Signs of phishing text messages:

  • Asking to confirm your account details. Fraudsters will text you out of the blue and ask you to confirm personal details, passwords or bank details. Legitimate companies won’t do this. If you get one, forward it to your network provider using 7726, or delete it.
  • Suspicious links within the text. Fraudsters will often send phishing websites through text. If you don't recognize the URL or it looks suspicious, don't click it. If it's a legitimate text from a company, you should still be able to access any promotions or information if you visit their site independently of the link in a text. 
  • Strange-looking replies to ‘for sale’ ads. These are another way to fool you into clicking on fake links or replying to fake email addresses.
  • Alarmist or exciting statements. In order to get others to act quickly, they'll often claim that you must login or make a payment quickly before your ad is deleted or account closed. Alternatively, they may claim that you've won a contest that you haven't entered. Legitimate companies don’t do this.
  • Non-specific names. Real companies will almost always address you by the name you used to register for their site. If an email starts off with a generic introduction like "Dear User" or "Dear Spares or Repair Customer", while also asking for your immediate action, be cautious.
  • Bad spelling and grammar. Many phishing attempts come from overseas, and often use odd phrasing, incorrect spelling or bad grammar.
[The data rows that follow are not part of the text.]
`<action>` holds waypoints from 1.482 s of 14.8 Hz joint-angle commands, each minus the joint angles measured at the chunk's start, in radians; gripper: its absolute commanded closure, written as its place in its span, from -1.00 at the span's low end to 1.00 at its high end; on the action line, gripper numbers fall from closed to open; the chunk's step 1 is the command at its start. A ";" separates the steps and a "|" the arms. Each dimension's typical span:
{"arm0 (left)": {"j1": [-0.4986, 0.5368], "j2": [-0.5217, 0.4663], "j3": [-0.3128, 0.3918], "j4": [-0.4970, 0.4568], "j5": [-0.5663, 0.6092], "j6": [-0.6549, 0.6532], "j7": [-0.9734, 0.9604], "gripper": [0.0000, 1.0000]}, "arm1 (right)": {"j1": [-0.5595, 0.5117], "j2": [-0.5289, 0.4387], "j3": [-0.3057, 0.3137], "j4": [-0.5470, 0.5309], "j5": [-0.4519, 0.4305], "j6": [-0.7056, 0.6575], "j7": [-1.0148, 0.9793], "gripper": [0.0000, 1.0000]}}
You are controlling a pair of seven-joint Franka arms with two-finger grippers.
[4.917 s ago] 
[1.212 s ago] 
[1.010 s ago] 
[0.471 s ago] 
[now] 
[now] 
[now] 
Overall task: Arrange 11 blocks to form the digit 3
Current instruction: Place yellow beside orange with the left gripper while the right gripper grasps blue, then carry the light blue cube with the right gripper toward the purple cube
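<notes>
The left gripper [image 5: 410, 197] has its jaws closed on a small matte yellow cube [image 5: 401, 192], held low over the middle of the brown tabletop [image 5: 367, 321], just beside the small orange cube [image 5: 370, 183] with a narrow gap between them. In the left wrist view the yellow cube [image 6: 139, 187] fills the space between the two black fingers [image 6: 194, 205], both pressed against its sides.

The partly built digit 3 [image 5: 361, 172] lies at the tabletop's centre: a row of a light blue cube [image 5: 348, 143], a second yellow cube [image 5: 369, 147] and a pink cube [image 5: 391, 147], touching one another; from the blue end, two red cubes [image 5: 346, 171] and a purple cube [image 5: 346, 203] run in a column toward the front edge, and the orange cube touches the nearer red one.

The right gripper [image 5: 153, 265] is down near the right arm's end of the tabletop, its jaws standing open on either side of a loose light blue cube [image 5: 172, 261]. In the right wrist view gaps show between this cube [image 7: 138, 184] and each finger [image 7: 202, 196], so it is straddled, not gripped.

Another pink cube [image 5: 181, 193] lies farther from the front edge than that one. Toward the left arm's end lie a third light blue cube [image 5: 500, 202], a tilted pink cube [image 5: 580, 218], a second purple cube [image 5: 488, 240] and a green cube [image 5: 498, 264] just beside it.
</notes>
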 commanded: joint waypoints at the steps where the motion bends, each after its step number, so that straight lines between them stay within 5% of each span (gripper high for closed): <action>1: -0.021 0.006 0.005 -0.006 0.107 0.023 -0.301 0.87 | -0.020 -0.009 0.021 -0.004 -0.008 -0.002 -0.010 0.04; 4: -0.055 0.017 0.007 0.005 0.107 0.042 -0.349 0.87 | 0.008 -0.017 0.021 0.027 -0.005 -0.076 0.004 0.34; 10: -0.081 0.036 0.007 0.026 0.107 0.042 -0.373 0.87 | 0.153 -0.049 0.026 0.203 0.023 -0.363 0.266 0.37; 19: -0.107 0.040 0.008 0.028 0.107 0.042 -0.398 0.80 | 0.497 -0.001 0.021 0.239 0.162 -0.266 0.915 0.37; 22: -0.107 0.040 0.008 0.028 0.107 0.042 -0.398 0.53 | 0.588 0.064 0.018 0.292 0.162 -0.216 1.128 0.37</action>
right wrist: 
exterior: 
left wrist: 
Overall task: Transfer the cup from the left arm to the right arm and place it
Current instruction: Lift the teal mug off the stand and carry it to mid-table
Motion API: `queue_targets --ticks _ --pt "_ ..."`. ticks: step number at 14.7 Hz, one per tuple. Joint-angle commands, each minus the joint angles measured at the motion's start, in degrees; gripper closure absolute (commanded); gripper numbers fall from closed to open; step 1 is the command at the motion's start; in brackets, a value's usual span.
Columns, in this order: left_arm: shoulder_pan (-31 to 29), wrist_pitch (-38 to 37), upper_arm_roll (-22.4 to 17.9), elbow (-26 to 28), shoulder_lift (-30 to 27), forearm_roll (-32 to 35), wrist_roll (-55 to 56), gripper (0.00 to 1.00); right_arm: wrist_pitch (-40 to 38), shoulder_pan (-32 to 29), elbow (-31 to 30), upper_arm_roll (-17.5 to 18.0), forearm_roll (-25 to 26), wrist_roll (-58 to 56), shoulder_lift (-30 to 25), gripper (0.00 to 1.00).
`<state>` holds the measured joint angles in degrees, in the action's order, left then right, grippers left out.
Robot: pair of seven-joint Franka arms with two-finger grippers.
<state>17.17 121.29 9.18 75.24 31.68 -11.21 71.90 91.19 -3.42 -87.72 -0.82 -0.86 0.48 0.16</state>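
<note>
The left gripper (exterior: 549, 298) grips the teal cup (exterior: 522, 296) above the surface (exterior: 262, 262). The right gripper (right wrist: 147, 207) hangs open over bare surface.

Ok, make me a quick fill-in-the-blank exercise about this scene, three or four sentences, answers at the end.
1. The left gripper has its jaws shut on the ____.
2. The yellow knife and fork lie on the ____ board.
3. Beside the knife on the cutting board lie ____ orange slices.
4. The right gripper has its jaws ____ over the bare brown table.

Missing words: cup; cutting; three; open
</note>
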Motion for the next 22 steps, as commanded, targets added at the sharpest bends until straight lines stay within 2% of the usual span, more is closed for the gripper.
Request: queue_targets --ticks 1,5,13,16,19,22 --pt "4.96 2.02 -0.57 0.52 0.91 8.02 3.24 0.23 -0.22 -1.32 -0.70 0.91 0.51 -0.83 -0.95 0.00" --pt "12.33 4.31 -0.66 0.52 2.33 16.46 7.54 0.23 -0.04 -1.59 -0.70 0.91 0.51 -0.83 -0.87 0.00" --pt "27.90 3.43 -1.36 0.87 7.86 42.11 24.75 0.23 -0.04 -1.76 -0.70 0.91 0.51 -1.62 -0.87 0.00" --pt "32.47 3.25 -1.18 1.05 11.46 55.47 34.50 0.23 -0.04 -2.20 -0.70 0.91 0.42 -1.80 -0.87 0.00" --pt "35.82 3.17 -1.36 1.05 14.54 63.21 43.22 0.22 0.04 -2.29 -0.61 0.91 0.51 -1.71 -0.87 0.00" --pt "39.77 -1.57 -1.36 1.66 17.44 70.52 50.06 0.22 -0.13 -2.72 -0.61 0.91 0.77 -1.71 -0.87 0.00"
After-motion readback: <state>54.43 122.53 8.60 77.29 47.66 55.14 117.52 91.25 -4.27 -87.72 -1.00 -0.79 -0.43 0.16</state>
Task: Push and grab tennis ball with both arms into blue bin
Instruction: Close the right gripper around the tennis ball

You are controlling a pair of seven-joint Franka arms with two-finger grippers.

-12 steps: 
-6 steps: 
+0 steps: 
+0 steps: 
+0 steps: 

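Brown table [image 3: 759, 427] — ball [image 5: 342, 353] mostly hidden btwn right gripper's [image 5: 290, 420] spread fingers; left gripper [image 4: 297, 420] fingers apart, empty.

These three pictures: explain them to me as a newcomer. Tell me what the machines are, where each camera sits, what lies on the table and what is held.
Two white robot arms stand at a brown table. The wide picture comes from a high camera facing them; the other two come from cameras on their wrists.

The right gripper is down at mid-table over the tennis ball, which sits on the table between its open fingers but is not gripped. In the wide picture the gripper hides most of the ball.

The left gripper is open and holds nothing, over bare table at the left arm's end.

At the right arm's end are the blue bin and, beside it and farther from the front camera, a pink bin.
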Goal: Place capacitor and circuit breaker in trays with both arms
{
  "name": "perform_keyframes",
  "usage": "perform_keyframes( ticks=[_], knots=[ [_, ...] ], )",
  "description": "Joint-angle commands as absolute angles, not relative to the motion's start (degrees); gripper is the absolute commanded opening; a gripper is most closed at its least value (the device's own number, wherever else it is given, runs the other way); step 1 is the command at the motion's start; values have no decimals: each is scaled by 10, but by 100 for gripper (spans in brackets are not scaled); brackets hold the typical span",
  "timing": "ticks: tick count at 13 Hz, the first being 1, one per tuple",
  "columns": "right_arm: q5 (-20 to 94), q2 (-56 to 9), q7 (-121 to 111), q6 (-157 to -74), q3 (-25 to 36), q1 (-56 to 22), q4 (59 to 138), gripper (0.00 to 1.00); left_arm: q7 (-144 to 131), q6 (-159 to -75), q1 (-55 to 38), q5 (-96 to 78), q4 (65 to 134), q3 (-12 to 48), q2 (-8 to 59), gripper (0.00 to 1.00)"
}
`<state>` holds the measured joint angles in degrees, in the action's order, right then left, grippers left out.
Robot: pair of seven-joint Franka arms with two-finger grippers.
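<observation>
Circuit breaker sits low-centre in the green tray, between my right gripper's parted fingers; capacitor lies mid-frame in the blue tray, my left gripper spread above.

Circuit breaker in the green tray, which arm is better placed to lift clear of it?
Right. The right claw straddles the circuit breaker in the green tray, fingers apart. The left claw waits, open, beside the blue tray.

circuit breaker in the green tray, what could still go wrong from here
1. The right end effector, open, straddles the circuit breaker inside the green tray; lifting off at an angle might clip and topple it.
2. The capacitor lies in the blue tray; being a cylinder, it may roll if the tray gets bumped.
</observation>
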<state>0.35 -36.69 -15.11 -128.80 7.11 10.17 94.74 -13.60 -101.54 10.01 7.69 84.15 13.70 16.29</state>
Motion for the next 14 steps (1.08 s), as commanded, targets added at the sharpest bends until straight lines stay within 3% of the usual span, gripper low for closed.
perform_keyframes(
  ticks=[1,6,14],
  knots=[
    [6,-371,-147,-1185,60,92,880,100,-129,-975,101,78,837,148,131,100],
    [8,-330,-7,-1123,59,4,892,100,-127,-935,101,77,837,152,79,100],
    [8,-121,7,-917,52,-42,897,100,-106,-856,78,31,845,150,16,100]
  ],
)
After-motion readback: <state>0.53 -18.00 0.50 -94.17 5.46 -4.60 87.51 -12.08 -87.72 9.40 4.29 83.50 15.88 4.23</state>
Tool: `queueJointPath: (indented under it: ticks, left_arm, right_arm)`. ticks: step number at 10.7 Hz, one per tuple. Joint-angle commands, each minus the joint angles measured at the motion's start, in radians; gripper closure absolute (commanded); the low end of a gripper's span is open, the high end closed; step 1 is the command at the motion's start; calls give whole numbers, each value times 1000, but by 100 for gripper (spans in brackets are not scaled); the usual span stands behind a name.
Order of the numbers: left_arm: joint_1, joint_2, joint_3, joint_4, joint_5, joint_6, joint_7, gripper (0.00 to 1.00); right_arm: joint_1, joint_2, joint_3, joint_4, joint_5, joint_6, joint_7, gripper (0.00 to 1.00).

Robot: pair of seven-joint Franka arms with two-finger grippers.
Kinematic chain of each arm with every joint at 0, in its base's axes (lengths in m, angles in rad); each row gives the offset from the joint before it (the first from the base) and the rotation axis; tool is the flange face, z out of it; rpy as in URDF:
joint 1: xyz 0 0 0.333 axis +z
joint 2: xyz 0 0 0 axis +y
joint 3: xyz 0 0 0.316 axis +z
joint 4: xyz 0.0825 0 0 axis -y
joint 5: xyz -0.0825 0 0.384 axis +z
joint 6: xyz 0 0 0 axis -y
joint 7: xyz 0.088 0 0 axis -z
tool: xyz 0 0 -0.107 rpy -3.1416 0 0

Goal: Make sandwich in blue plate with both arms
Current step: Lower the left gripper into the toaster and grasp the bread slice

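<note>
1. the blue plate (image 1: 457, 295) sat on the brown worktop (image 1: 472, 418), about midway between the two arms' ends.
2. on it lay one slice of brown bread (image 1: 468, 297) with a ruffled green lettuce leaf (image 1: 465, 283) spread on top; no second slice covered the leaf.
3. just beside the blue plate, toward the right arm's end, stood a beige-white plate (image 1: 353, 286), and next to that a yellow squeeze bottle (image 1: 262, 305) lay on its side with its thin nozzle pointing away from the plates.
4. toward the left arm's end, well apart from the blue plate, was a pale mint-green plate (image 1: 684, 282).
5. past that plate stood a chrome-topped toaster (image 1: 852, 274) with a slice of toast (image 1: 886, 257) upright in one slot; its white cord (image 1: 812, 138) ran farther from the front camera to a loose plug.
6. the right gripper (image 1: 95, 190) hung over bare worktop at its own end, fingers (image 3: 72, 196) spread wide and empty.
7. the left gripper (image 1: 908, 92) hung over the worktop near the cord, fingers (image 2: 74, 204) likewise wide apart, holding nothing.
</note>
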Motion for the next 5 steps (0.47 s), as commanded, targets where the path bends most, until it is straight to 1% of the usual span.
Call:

What should I do if I receive a phishing attempt?

  • Never follow the links and don’t share personal information. Always go to websites directly, using your browser. If in doubt, call the company or bank to find out what’s going on.
  • Report the phishing attempt through Action Fraud's website

How can I protect myself?

  • Protect your computer with the latest version of your web browser and use an anti-virus program.
  • Never let your email address or passwords be publicly visible on any website.
  • Always check contact numbers and websites independently.
  • Hang up on suspicious callers.
  • Don’t open suspicious links or websites.
  • Don’t respond to suspicious texts or emails. You can forward texts to your network provider using 7726, or just delete them.
  • If you’re suspicious of a business that’s been in touch, contact them directly to check it was them.
  • Don’t pay anything if you’re told you’ve won a prize or competition.
  • Look for spelling and grammar mistakes in emails, texts and on websites.
  • Look for inaccurate brand names or company logos.
  • Check the internet for information on the latest scams. There are often online warnings, and police websites carry up-to-date information.
  • Trust your instincts. If it doesn’t ‘feel right’, it probably isn’t.
  • If you have doubts but aren't sure, check your suspicions with friends and family.

How do I know if a Spares or Repair email is genuine?

  • Emails from Spares or Repair will be sent from support@sparesrepair.co.uk. If it's from another Spares or Repair member, will be sent through our masked email system and will end in @sparesrepair.co.uk. 
  • We don’t get involved in payments or item delivery between buyers and sellers. Be very wary if someone contacts you pretending to be us and trying to get involved.
  • We won't ask for your account password, banking details, or any other potentially sensitive information over email. If you receive an email that looks like it's from us requesting this information, don't click any links in the email.